In the records below, count every line that contains the word "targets" and report only the total.

___ DATA SUPPLIED

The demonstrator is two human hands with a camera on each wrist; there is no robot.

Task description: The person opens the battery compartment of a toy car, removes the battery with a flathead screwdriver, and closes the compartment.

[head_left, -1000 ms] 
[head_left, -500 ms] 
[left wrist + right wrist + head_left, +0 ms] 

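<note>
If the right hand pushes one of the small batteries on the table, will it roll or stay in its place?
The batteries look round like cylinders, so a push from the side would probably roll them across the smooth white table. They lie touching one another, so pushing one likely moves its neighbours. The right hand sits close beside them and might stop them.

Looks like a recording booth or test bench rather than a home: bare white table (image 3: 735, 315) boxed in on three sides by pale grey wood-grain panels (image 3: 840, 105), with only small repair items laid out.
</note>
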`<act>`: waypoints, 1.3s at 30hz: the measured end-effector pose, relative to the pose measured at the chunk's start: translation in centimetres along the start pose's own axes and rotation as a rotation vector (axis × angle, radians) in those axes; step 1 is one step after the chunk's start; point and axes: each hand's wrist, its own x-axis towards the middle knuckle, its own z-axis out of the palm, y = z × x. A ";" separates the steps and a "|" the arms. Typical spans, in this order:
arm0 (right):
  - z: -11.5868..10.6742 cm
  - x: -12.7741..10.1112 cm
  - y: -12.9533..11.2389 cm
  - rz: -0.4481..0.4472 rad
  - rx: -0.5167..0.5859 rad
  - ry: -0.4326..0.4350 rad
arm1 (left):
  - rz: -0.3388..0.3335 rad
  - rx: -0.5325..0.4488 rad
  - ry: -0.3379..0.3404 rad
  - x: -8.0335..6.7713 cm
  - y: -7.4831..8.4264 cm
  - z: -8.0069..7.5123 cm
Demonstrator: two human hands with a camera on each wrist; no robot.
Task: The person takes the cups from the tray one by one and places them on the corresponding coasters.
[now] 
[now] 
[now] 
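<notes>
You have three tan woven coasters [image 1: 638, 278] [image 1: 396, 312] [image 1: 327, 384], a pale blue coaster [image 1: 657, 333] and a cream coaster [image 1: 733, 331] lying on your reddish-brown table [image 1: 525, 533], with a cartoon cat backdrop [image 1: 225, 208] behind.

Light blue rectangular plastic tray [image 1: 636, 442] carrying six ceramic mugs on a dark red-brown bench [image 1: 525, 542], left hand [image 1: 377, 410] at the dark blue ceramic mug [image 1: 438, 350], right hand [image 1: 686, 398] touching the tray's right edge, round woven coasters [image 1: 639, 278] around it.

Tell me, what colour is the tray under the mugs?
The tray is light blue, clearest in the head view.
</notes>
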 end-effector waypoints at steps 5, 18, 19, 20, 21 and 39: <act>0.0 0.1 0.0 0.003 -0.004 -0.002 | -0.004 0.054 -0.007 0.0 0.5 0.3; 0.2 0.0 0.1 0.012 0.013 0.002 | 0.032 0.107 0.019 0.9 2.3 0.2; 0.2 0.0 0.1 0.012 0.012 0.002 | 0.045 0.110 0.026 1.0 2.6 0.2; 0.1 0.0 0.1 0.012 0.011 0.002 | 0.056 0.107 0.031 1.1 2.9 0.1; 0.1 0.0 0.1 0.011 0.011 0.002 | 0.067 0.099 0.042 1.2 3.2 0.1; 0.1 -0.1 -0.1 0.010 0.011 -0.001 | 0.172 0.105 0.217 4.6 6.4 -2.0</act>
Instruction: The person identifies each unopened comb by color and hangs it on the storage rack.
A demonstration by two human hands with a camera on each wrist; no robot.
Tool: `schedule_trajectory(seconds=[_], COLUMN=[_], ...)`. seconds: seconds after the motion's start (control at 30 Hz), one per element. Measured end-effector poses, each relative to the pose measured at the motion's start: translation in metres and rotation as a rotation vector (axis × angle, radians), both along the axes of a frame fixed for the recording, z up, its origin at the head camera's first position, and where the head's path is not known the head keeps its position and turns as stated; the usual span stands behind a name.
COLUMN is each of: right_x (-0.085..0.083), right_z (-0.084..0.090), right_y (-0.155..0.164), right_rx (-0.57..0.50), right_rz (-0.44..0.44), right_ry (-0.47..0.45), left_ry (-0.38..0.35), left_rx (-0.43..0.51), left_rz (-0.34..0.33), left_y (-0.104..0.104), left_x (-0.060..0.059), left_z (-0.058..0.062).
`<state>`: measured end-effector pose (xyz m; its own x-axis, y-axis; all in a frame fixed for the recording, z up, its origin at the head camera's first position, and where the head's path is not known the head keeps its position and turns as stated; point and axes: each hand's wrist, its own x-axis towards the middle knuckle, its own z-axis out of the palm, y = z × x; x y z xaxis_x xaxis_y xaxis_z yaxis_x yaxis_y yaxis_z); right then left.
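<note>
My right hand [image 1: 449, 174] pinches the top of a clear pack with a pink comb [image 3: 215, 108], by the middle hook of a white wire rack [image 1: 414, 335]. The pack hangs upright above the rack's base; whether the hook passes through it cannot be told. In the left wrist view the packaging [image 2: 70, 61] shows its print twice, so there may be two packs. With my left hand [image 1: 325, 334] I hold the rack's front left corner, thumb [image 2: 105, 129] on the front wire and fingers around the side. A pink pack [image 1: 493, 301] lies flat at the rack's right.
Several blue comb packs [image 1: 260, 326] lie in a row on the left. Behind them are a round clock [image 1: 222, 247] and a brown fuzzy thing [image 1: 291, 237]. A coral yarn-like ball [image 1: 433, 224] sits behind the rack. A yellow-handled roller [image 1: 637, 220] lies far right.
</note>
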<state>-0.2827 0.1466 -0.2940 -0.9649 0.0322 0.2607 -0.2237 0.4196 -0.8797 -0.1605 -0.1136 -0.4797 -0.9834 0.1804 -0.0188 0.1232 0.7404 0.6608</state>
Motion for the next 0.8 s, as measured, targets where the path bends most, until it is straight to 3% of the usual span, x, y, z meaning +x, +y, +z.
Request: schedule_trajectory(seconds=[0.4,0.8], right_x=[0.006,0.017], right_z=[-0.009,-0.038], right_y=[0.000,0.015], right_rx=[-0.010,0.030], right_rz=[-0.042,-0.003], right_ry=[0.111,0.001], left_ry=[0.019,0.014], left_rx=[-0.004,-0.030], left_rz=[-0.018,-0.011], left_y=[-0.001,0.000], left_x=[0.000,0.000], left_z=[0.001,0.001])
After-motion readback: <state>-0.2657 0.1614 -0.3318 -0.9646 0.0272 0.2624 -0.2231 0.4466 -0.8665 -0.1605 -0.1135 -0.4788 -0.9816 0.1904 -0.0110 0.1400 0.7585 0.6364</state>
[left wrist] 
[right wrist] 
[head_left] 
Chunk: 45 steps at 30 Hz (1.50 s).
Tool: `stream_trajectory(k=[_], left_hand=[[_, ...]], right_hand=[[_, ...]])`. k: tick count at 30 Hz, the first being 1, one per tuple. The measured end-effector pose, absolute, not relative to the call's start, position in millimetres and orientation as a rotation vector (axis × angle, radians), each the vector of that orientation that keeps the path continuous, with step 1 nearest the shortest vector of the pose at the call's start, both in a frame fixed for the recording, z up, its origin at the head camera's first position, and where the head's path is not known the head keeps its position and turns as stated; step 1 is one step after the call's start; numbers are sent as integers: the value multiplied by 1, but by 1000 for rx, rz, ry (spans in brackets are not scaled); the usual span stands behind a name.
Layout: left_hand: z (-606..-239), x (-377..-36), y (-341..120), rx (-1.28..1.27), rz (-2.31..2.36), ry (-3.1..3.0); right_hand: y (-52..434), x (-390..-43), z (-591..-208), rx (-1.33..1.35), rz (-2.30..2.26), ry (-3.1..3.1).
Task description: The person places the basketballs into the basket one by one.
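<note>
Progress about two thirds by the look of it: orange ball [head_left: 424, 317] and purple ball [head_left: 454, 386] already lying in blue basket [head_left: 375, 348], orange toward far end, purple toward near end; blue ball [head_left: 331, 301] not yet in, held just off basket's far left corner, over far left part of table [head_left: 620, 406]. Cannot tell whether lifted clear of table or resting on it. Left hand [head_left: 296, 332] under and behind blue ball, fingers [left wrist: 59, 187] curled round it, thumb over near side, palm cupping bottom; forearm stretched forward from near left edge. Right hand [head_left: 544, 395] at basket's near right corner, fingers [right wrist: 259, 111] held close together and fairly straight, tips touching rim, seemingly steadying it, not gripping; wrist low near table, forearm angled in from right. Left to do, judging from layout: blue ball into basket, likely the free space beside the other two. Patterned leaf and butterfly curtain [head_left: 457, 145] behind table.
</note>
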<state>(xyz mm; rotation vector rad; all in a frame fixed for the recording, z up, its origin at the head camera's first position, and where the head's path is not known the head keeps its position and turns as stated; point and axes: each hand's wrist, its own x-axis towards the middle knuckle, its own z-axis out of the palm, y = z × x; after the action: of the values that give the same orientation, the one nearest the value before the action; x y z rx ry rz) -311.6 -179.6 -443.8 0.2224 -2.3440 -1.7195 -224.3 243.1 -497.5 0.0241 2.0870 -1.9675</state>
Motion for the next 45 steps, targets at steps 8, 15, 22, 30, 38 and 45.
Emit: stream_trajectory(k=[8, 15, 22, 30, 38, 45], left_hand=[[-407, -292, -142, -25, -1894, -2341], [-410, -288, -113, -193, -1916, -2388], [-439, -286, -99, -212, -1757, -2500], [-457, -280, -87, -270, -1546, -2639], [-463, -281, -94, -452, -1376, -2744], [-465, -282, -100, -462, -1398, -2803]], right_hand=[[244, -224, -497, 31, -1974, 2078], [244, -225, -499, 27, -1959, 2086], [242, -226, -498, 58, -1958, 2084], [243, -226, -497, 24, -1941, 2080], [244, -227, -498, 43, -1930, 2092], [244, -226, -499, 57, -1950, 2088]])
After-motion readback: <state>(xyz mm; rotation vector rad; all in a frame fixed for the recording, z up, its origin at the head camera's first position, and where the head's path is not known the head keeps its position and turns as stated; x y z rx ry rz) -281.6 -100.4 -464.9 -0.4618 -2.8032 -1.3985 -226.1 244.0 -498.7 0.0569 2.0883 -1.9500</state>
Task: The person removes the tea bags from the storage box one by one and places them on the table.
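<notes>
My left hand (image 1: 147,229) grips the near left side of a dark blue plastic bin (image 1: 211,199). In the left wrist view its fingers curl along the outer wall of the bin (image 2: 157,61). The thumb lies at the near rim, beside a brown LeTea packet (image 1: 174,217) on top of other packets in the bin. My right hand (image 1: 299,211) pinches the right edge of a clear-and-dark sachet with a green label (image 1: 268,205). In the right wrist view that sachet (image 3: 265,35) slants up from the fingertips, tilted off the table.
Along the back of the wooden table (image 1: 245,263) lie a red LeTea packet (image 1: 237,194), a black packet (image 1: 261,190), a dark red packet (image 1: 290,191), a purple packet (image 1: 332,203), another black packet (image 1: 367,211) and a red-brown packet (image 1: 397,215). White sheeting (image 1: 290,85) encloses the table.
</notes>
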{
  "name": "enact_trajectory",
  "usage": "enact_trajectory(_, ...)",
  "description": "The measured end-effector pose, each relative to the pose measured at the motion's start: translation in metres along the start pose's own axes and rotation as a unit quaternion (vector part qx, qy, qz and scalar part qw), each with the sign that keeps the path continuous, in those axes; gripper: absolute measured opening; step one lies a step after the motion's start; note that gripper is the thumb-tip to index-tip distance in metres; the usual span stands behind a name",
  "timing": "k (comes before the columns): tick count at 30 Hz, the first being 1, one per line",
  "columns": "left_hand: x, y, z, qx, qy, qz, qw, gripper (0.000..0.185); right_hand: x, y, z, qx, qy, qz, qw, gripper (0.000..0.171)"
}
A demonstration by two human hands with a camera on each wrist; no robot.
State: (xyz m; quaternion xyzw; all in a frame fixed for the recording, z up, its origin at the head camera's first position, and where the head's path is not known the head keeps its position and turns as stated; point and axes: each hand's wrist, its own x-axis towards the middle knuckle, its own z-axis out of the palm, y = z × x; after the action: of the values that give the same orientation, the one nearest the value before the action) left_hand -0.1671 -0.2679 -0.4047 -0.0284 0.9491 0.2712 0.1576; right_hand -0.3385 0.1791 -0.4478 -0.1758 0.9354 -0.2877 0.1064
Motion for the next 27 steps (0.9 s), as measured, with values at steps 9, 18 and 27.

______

## TASK OUTPUT
2